**Your goal:**
All of the data below is to be returned unaltered.

**Data below:**
=== Begin Enclosure ===

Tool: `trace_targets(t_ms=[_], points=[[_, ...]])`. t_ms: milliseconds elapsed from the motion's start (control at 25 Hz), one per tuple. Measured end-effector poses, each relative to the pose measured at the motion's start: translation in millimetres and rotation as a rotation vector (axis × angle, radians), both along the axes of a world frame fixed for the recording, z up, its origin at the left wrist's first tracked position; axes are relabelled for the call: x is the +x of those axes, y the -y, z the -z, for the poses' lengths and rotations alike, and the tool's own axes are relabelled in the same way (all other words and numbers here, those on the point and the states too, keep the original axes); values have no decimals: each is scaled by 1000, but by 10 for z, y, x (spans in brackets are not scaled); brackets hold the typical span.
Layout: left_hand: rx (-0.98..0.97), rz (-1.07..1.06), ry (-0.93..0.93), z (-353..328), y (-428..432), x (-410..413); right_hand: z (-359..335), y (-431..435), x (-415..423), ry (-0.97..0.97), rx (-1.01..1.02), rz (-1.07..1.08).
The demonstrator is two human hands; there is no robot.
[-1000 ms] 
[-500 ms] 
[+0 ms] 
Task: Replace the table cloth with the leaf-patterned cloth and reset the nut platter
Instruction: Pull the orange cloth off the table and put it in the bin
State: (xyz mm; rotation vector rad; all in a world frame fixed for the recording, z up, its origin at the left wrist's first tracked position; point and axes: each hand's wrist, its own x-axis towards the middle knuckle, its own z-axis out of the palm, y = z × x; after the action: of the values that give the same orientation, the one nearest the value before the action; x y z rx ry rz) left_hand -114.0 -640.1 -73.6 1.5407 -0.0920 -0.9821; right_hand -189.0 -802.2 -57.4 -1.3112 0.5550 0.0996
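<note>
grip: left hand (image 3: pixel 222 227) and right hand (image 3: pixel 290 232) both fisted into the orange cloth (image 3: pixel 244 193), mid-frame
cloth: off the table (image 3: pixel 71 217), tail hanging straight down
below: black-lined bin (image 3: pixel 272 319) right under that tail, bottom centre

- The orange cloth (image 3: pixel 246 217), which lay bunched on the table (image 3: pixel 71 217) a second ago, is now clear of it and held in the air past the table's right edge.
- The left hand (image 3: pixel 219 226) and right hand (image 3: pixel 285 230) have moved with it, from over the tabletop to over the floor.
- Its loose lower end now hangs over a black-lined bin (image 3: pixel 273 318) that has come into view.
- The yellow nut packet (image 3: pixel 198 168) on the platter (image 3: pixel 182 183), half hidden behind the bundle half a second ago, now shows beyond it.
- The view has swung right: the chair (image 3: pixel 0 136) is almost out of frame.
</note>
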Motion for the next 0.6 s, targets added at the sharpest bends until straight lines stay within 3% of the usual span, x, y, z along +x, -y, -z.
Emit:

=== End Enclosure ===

**Result below:**
Tool: `trace_targets(t_ms=[_], points=[[_, ...]])`. t_ms: milliseconds elapsed from the motion's start (control at 25 Hz), one per tuple. Measured end-effector poses, each relative to the pose measured at the motion's start: translation in millimetres and rotation as a rotation vector (axis × angle, radians), both along the axes of a world frame fixed for the recording, z up, its origin at the left wrist's first tracked position; axes are relabelled for the call: x is the +x of those axes, y the -y, z the -z, for the poses' lengths and rotations alike, and the tool's own axes are relabelled in the same way (all other words and numbers here, those on the point and the states too, keep the original axes); values have no decimals: each is scaled by 1000, but by 10 for z, y, x (spans in brackets are not scaled); brackets hold the typical span.
Layout: left_hand: rx (-0.98..0.97), rz (-1.07..1.06), ry (-0.93..0.93), z (-353..328), y (-428..432), x (-410..413); right_hand: z (-359..335), y (-431..435), x (-415..423), ry (-0.97..0.97), rx (-1.01..1.02), rz (-1.07..1.08).
The demonstrator is two human hands; there is no robot.
[-1000 ms] 
[-500 ms] 
[+0 ms] 
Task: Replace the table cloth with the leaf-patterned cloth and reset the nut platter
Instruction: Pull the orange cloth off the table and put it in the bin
State: (xyz mm; rotation vector rad; all in a world frame fixed for the recording, z up, its origin at the left wrist's first tracked position; point and axes: each hand's wrist, its own x-axis towards the middle knuckle, its own z-axis out of the palm, y = z × x; after the action: of the values that give the same orientation, the one nearest the value before the action; x y z rx ry rz) left_hand -114.0 -640.1 -73.6 1.5407 -0.0920 -0.9821; right_hand -189.0 -802.2 -57.4 -1.3112 0.5550 0.0996
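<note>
grip: left hand (image 3: pixel 222 227) and right hand (image 3: pixel 290 232) both fisted into the orange cloth (image 3: pixel 244 193), mid-frame
cloth: off the table (image 3: pixel 71 217), tail hanging straight down
below: black-lined bin (image 3: pixel 272 319) right under that tail, bottom centre

- The orange cloth (image 3: pixel 246 217), which lay bunched on the table (image 3: pixel 71 217) a second ago, is now clear of it and held in the air past the table's right edge.
- The left hand (image 3: pixel 219 226) and right hand (image 3: pixel 285 230) have moved with it, from over the tabletop to over the floor.
- Its loose lower end now hangs over a black-lined bin (image 3: pixel 273 318) that has come into view.
- The yellow nut packet (image 3: pixel 198 168) on the platter (image 3: pixel 182 183), half hidden behind the bundle half a second ago, now shows beyond it.
- The view has swung right: the chair (image 3: pixel 0 136) is almost out of frame.
</note>
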Motion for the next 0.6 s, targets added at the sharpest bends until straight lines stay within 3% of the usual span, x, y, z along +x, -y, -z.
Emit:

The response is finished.